◆ Task objective: Each line below from the one containing "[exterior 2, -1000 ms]" through the one containing "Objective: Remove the" should be output exactly as it stands, and no other line should appear.

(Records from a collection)
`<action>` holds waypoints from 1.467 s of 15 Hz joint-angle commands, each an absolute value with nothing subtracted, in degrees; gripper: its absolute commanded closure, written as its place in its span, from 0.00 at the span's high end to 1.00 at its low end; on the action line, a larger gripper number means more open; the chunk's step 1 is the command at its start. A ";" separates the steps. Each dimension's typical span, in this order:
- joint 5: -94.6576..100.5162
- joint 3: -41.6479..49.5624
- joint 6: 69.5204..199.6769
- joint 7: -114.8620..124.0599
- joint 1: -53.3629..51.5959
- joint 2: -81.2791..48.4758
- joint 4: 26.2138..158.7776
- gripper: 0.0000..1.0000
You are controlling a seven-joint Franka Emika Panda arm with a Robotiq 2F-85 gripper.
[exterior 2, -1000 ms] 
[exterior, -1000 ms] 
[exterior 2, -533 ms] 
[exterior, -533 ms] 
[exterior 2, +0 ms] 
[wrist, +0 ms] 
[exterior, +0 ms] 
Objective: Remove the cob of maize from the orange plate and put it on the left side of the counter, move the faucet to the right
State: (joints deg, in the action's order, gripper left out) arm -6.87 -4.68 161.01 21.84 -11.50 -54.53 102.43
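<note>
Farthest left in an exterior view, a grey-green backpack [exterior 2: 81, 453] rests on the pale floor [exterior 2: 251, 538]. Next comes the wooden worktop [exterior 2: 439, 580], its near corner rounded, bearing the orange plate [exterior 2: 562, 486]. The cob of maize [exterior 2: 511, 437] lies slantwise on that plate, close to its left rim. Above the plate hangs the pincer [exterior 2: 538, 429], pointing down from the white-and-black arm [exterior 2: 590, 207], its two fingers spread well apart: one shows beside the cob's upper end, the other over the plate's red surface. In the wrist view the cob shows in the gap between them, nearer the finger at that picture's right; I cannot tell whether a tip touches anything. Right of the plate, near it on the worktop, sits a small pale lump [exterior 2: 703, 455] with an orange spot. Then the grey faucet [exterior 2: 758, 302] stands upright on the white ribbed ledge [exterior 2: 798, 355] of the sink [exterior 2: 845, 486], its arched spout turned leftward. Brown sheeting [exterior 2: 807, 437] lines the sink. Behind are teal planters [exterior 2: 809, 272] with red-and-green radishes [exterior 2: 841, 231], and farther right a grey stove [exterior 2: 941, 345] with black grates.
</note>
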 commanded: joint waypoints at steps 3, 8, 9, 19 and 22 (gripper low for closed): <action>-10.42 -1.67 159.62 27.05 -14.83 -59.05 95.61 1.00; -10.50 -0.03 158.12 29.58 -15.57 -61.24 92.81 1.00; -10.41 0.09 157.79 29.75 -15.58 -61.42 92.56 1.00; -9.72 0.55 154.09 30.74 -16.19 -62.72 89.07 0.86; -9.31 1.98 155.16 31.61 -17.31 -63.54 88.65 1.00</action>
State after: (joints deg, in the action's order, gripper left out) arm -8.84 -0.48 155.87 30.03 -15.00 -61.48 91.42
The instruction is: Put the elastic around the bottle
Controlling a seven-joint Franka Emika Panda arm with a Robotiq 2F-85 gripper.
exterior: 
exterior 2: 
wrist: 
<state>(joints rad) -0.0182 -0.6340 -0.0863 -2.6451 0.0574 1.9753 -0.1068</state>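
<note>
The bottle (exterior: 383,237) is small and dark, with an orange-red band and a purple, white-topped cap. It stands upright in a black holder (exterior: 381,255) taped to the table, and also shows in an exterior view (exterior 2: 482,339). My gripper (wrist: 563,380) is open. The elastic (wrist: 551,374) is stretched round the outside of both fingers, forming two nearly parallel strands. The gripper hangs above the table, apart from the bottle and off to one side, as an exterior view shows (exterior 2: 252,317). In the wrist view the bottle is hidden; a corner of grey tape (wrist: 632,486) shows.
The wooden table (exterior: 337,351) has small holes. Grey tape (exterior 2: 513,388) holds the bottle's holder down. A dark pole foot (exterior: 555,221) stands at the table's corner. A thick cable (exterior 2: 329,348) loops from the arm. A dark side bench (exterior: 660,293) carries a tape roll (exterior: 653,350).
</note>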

◆ Exercise response:
[exterior 2, -1000 ms] 
[exterior, -1000 ms] 
[exterior 2, -533 ms] 
[exterior, -533 ms] 
[exterior 2, +0 ms] 
[wrist, +0 ms] 
[exterior, +0 ms] 
Objective: Remove the cob of maize from the orange plate and put it on the left side of the counter, move the faucet to the right

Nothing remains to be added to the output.